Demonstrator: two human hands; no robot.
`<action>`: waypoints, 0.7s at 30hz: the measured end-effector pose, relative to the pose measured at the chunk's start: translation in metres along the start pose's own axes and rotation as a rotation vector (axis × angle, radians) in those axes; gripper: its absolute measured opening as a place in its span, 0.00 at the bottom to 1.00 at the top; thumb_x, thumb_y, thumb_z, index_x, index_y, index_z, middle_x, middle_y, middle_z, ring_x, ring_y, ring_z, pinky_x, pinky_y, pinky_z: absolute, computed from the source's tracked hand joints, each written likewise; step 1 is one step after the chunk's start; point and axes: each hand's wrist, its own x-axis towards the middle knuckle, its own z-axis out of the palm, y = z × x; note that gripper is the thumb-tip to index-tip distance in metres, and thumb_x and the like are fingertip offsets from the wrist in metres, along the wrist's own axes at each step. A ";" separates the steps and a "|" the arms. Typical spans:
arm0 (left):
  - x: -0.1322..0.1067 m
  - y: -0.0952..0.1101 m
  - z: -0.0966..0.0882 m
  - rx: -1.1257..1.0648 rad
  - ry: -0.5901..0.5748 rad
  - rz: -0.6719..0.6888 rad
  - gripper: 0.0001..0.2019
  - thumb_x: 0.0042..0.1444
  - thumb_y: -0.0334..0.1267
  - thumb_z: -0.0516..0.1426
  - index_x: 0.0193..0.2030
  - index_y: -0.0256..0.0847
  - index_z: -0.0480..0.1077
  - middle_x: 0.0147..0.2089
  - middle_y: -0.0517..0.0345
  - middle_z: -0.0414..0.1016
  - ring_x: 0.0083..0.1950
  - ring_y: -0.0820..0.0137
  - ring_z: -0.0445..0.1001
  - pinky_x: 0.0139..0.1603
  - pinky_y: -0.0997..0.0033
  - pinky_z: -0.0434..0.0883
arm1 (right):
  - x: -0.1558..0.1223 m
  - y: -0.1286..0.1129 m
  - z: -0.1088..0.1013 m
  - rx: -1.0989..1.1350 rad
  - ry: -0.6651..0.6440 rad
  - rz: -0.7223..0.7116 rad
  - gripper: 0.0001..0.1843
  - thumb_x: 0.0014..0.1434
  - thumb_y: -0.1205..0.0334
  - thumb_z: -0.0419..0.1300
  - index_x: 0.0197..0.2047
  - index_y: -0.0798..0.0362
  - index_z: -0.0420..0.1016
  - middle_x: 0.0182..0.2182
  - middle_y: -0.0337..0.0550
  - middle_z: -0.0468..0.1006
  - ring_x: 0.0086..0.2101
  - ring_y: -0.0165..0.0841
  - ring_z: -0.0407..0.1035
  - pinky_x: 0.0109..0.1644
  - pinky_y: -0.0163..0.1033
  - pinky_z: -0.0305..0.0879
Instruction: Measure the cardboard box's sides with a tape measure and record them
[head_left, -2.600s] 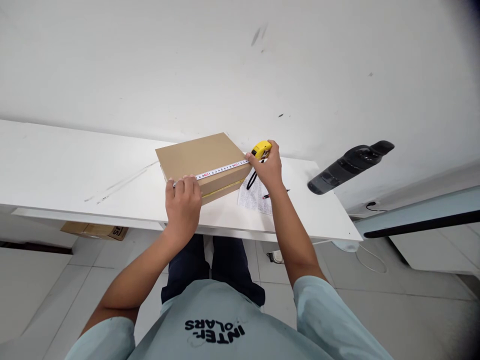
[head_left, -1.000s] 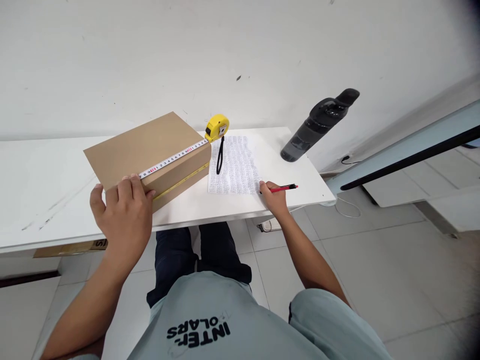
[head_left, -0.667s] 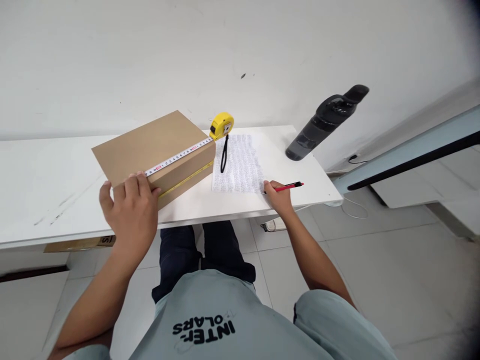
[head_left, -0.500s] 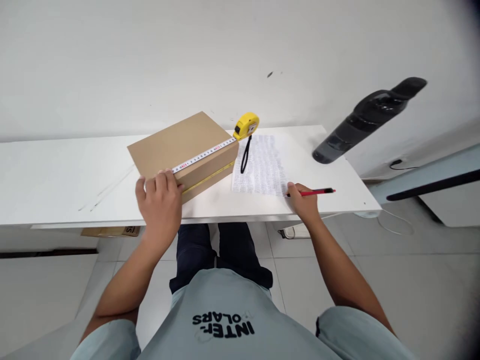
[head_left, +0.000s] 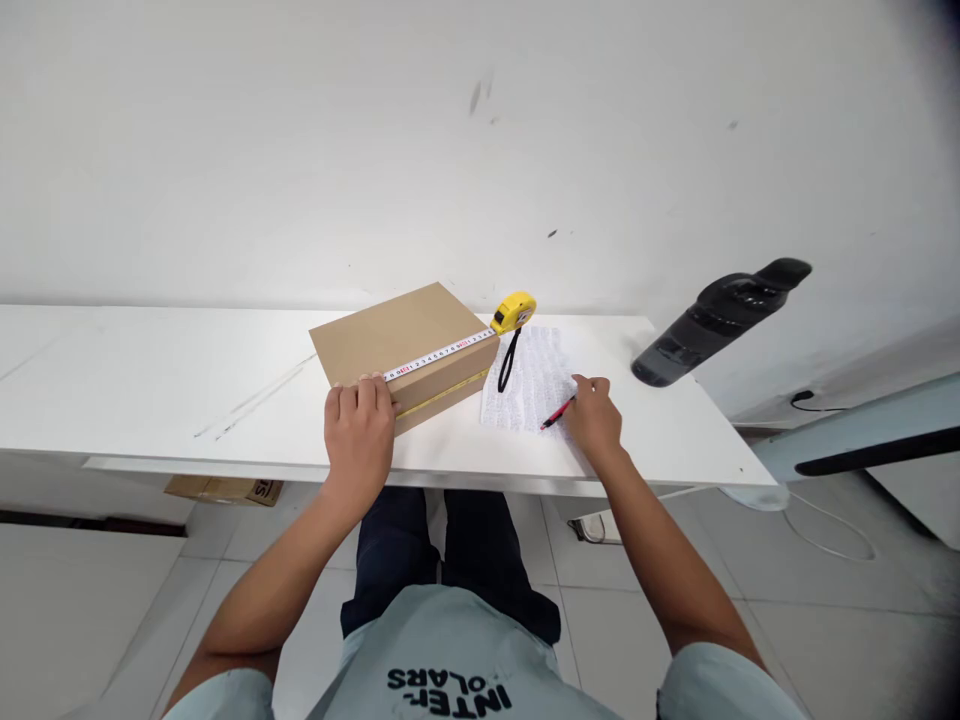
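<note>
My left hand (head_left: 360, 435) is closed over the near left corner of a brown cardboard box (head_left: 401, 325), fingers on top and thumb at its front side. A yellow tape measure (head_left: 514, 312) rests at the box's right corner, its white blade (head_left: 439, 355) laid along the top edge and running to my left fingers, which hide its end. A second, yellow strip of tape (head_left: 442, 392) crosses the front side. My right hand (head_left: 595, 420) pinches a red and black pen (head_left: 558, 412), its black end pointing down left over a printed or written paper sheet (head_left: 525, 395).
The white table (head_left: 165, 380) stands against a wall. Near its right end is a black bottle (head_left: 712, 325). The tape measure's black wrist strap (head_left: 508, 362) lies on the paper. Under the table sits another cardboard box (head_left: 225, 488); a pale blue bar (head_left: 885, 425) is at the right.
My right hand has turned the pen, so it now points down left over the paper instead of sticking out to the right. My left hand stays on the box. The view has tilted up.
</note>
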 end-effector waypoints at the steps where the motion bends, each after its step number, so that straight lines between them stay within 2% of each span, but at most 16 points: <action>1: 0.000 0.000 0.000 0.005 0.001 0.003 0.20 0.67 0.36 0.51 0.60 0.29 0.72 0.50 0.35 0.78 0.49 0.49 0.75 0.60 0.45 0.67 | 0.000 -0.008 -0.001 0.061 0.016 -0.041 0.27 0.62 0.66 0.50 0.63 0.55 0.68 0.55 0.59 0.69 0.41 0.42 0.72 0.41 0.46 0.69; 3: -0.001 -0.001 0.001 0.008 0.012 0.003 0.20 0.68 0.35 0.51 0.60 0.28 0.72 0.50 0.34 0.78 0.49 0.49 0.75 0.60 0.44 0.68 | 0.003 -0.027 -0.005 0.266 0.056 -0.135 0.29 0.64 0.59 0.52 0.67 0.52 0.62 0.57 0.58 0.69 0.43 0.41 0.72 0.44 0.47 0.71; 5: -0.002 -0.002 0.003 0.003 0.030 0.003 0.19 0.68 0.35 0.50 0.60 0.30 0.72 0.51 0.35 0.78 0.49 0.49 0.75 0.60 0.45 0.68 | 0.012 -0.048 -0.010 0.528 0.070 -0.204 0.36 0.63 0.52 0.58 0.71 0.47 0.55 0.62 0.57 0.67 0.49 0.42 0.72 0.48 0.49 0.73; 8: -0.002 -0.002 0.004 -0.011 0.048 -0.001 0.19 0.67 0.35 0.51 0.60 0.31 0.73 0.50 0.36 0.78 0.49 0.50 0.75 0.59 0.46 0.68 | 0.039 -0.080 -0.013 0.819 -0.017 -0.238 0.49 0.55 0.47 0.68 0.73 0.41 0.48 0.71 0.54 0.58 0.63 0.45 0.63 0.56 0.51 0.71; 10: -0.001 -0.003 0.003 -0.009 0.044 -0.003 0.19 0.68 0.36 0.51 0.59 0.30 0.73 0.50 0.35 0.78 0.48 0.49 0.76 0.59 0.46 0.68 | 0.060 -0.099 -0.012 0.963 -0.143 -0.237 0.50 0.50 0.46 0.72 0.71 0.43 0.53 0.69 0.53 0.62 0.64 0.44 0.63 0.61 0.51 0.68; 12: 0.000 -0.004 0.003 -0.012 0.034 -0.010 0.19 0.67 0.37 0.51 0.59 0.29 0.73 0.49 0.34 0.78 0.48 0.48 0.76 0.59 0.46 0.68 | 0.076 -0.113 -0.012 1.117 -0.249 -0.224 0.45 0.46 0.46 0.74 0.64 0.47 0.63 0.60 0.51 0.74 0.58 0.42 0.70 0.62 0.50 0.67; 13: 0.000 -0.005 0.002 -0.023 0.027 -0.017 0.19 0.67 0.37 0.51 0.59 0.29 0.73 0.49 0.34 0.78 0.49 0.48 0.76 0.59 0.45 0.68 | 0.079 -0.118 -0.013 1.193 -0.262 -0.213 0.42 0.44 0.47 0.75 0.59 0.48 0.67 0.54 0.49 0.77 0.54 0.41 0.73 0.62 0.50 0.68; 16: -0.003 -0.010 -0.001 -0.101 0.018 -0.029 0.20 0.67 0.38 0.53 0.61 0.30 0.71 0.52 0.34 0.78 0.52 0.46 0.76 0.61 0.43 0.67 | 0.069 -0.122 -0.024 1.346 -0.150 -0.179 0.38 0.39 0.51 0.78 0.52 0.47 0.69 0.46 0.42 0.80 0.47 0.38 0.76 0.59 0.50 0.71; 18: -0.010 -0.013 -0.004 -0.169 0.047 -0.016 0.23 0.66 0.39 0.54 0.65 0.32 0.68 0.58 0.33 0.76 0.59 0.46 0.74 0.65 0.43 0.65 | 0.050 -0.116 -0.036 1.384 -0.043 -0.166 0.37 0.38 0.53 0.79 0.49 0.46 0.69 0.44 0.40 0.81 0.45 0.38 0.77 0.55 0.51 0.74; 21: -0.025 -0.018 -0.005 -0.236 0.174 -0.004 0.31 0.65 0.43 0.58 0.73 0.38 0.58 0.72 0.32 0.62 0.73 0.44 0.61 0.71 0.41 0.60 | 0.013 -0.099 -0.047 1.430 0.078 -0.144 0.34 0.38 0.56 0.80 0.47 0.45 0.70 0.41 0.37 0.81 0.42 0.37 0.77 0.51 0.51 0.76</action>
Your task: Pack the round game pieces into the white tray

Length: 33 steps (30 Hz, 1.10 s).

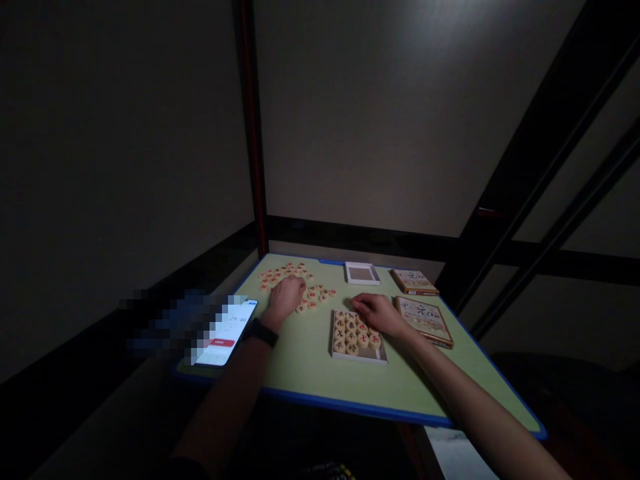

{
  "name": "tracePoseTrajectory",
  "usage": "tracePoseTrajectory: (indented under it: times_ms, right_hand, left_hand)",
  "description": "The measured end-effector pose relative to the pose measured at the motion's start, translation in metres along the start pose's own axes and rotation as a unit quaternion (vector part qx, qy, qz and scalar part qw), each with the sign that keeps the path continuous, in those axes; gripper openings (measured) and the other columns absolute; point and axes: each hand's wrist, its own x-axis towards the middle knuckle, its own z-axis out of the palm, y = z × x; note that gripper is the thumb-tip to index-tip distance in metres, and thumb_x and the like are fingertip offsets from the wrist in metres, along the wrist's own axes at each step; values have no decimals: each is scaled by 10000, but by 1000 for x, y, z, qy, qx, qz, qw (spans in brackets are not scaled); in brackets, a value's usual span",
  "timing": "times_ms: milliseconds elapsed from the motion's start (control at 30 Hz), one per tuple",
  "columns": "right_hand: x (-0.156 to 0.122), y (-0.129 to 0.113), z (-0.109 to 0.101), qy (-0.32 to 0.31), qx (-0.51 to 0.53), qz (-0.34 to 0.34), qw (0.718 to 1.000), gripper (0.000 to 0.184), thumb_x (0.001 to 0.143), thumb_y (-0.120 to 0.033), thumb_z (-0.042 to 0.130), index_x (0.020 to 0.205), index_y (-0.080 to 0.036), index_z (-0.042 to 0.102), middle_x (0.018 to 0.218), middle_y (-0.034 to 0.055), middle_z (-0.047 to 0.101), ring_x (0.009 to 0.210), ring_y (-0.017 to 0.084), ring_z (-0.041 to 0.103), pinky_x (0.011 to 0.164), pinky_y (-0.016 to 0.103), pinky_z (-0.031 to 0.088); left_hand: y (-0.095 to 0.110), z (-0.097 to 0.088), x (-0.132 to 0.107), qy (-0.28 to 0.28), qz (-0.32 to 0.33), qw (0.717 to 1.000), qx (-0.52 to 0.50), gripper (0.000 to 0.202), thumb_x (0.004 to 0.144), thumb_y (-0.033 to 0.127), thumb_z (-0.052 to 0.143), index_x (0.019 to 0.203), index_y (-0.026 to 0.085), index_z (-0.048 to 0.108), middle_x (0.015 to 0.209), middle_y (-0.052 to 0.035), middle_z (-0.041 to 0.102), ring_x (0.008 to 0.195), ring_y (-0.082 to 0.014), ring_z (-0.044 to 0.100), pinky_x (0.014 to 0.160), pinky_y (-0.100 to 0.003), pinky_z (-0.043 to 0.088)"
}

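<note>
Round wooden Chinese chess pieces with red or black characters lie scattered at the table's far left. Over them is my left hand, wearing a dark wristband, its fingers curled down and closed; the fingertips are hidden. A shallow white box at the middle holds rows of similar pieces, with some bare floor showing at its near right corner. My right hand hovers over the box's far right part and hides some pieces. Its thumb and fingers are drawn together; whether a piece is between them, I cannot make out.
An open white box part lies at the far edge of the green, blue-rimmed table. Two printed boxes lie on the right. At the left edge is a lit phone. Walls stand close behind and left.
</note>
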Motion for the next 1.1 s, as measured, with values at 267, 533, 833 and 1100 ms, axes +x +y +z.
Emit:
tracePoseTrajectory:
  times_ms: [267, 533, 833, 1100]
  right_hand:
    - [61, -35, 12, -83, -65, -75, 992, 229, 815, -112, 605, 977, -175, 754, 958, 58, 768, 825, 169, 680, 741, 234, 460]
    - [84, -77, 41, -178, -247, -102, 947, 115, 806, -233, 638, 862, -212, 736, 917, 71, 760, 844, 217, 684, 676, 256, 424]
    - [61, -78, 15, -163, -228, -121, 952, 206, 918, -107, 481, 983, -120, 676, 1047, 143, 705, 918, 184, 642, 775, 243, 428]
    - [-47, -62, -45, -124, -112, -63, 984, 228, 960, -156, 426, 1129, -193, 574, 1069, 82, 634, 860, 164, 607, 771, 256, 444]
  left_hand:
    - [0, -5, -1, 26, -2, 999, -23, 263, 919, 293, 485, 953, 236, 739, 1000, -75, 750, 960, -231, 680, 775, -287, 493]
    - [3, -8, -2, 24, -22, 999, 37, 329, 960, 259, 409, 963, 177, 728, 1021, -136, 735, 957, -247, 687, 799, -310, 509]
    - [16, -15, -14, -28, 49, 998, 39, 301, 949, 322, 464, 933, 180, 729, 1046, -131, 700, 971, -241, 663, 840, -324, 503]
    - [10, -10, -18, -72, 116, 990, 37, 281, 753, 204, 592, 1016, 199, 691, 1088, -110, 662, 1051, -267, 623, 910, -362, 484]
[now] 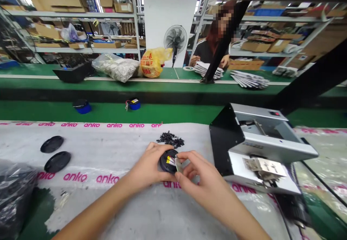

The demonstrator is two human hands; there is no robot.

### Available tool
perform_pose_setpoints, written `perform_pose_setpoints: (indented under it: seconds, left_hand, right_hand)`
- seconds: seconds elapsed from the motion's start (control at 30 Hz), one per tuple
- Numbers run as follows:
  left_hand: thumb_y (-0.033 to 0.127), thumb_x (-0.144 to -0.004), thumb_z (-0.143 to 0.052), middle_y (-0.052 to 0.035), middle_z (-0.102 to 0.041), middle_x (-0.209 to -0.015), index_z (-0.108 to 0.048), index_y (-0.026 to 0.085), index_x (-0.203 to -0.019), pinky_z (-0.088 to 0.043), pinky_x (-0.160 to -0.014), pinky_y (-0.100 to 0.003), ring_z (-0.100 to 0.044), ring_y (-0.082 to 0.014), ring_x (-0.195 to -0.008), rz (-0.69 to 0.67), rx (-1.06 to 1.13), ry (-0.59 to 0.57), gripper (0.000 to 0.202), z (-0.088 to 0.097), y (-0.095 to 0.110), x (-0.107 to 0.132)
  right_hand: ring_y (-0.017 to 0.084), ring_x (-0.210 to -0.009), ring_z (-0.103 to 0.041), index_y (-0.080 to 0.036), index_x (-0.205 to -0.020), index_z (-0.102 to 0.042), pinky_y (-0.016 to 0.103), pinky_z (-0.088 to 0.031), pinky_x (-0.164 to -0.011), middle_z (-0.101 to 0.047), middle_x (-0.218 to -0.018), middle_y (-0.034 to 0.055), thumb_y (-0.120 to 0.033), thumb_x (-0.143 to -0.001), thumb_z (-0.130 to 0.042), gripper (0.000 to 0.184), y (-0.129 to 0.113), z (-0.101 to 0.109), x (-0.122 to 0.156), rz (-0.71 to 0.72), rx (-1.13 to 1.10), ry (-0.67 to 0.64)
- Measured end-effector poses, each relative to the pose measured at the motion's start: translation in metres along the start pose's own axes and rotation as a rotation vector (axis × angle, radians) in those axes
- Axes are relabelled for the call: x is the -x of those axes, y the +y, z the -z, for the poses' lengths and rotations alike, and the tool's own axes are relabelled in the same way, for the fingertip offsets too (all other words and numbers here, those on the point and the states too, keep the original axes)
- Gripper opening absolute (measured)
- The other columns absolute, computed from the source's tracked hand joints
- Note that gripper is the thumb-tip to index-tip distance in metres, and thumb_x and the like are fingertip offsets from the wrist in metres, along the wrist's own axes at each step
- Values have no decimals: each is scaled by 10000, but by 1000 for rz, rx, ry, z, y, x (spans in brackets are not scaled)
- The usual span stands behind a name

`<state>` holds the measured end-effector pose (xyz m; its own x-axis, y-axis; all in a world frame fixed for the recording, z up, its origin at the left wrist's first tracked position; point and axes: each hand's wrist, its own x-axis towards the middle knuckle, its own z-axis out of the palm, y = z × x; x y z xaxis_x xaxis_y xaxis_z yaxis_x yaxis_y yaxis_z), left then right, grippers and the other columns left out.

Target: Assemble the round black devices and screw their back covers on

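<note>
My left hand (148,165) is wrapped round a round black plastic housing (163,162), holding it low over the white sheet. Inside the housing lies a small silver-and-yellow battery (170,160). Between the thumb and fingers of my right hand (200,175) is a thin, pale round disc (179,165), tilted at the housing's right edge; its exact kind is not clear. Just beyond the hands is a pile of small black parts (170,138). Two black round covers (57,161) lie flat at the left.
A grey-and-black machine (260,142) stands at the right. Blue-and-black round units (82,107) sit on the green bench behind the sheet, one with a battery on top (135,102). A dark plastic bag (15,196) is at the near left. Across the bench a person handles white papers (208,70).
</note>
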<state>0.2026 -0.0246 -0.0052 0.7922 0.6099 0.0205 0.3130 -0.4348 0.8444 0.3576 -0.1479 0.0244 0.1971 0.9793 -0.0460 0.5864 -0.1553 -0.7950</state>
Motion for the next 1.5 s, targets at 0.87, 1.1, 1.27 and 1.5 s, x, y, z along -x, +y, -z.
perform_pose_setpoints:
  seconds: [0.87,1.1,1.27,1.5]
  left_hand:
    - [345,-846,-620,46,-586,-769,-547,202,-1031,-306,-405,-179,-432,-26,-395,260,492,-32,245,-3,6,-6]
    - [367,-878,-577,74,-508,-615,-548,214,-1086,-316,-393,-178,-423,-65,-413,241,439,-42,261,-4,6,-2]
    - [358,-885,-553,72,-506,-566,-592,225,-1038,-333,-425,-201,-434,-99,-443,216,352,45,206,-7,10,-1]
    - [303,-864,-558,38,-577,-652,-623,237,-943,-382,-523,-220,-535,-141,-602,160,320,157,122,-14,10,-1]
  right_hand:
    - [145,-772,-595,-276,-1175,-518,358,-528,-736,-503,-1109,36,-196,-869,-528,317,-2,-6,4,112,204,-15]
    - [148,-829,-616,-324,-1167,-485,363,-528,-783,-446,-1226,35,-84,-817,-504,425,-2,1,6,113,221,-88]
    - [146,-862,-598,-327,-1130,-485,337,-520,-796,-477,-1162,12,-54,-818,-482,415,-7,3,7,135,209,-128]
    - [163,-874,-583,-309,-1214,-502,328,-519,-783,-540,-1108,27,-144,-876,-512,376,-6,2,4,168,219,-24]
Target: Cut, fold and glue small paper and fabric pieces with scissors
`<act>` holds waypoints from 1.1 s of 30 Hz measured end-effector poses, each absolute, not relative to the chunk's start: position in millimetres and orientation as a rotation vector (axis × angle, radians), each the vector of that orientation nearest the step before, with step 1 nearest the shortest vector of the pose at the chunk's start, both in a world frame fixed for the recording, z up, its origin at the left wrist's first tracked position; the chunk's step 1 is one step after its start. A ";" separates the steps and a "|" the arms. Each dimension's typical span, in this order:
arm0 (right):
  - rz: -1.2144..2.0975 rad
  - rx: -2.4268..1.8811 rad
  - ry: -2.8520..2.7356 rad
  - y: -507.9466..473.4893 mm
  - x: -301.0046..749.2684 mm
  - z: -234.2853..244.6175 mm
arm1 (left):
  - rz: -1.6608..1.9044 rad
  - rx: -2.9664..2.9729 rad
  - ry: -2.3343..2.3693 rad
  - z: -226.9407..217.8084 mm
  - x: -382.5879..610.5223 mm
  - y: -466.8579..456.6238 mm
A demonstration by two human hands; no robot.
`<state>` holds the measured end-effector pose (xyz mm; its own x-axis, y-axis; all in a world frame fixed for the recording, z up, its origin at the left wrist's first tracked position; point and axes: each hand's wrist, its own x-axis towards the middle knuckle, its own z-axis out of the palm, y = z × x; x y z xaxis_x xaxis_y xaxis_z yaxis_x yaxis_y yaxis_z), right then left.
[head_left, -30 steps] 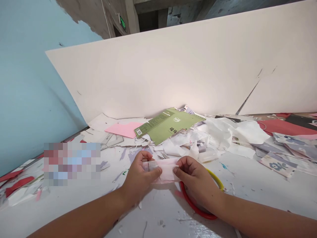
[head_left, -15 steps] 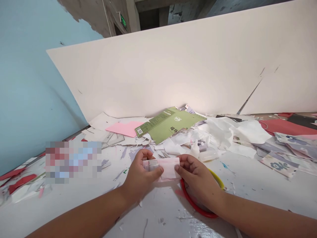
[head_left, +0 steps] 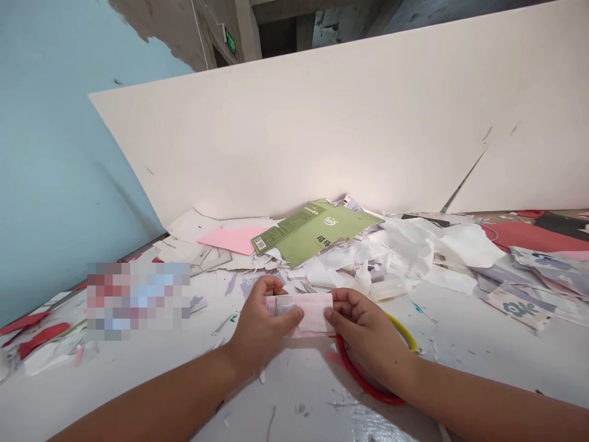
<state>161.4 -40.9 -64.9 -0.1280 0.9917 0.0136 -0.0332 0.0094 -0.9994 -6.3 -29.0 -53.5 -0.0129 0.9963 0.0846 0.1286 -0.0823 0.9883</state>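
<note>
Left hand (head_left: 262,325) and right hand (head_left: 368,334) pinch folded pink paper (head_left: 310,313);
both half-closed at its ends, holding it flat above the tabletop (head_left: 294,393)

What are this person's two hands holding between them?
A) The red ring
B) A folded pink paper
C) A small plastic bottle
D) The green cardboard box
B: the left hand and right hand grip the folded pink paper from either end, between them.
</note>
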 end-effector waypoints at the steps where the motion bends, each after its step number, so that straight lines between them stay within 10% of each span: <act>1: 1.320 -1.091 -1.278 -40.5 161.1 -65.3 | 1.224 1.346 1.270 -53.7 -6.3 -28.6; 33: 1.196 -1.178 -1.422 -38.8 163.1 -66.4 | 1.182 1.336 1.148 -54.9 -10.7 -23.3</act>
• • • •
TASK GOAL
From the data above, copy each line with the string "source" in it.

ANSWER AREA
`<action>`: waypoints, 0.7s at 30hz: the measured end-effector pose, relative to the pose measured at the chunk's start: translation in metres along the start pose's own axes and rotation as a rotation vector (axis × angle, radians) in those axes; gripper: its absolute measured opening as a place in its span, 0.00 at the bottom to 1.00 at the top; thumb_x, thumb_y, thumb_z, index_x, index_y, index_z, middle_x, middle_y, middle_z, ring_x, ring_y, ring_z, pinky_x, pinky_y, pinky_z: absolute, computed from the source's tracked hand joints, each written likewise; step 1 is one step after the chunk's start; point and axes: each hand's wrist, its own x-axis towards the middle knuckle, its own z-axis out of the palm, y = z × x; note that gripper is the thumb-tip to index-tip distance in metres, and thumb_x and the like are fingertip offsets from the wrist in metres, along the wrist's own axes at each step. A ";" separates the steps and a "|" the arms. Typical spans:
- The other columns absolute, computed from the source's tracked hand joints

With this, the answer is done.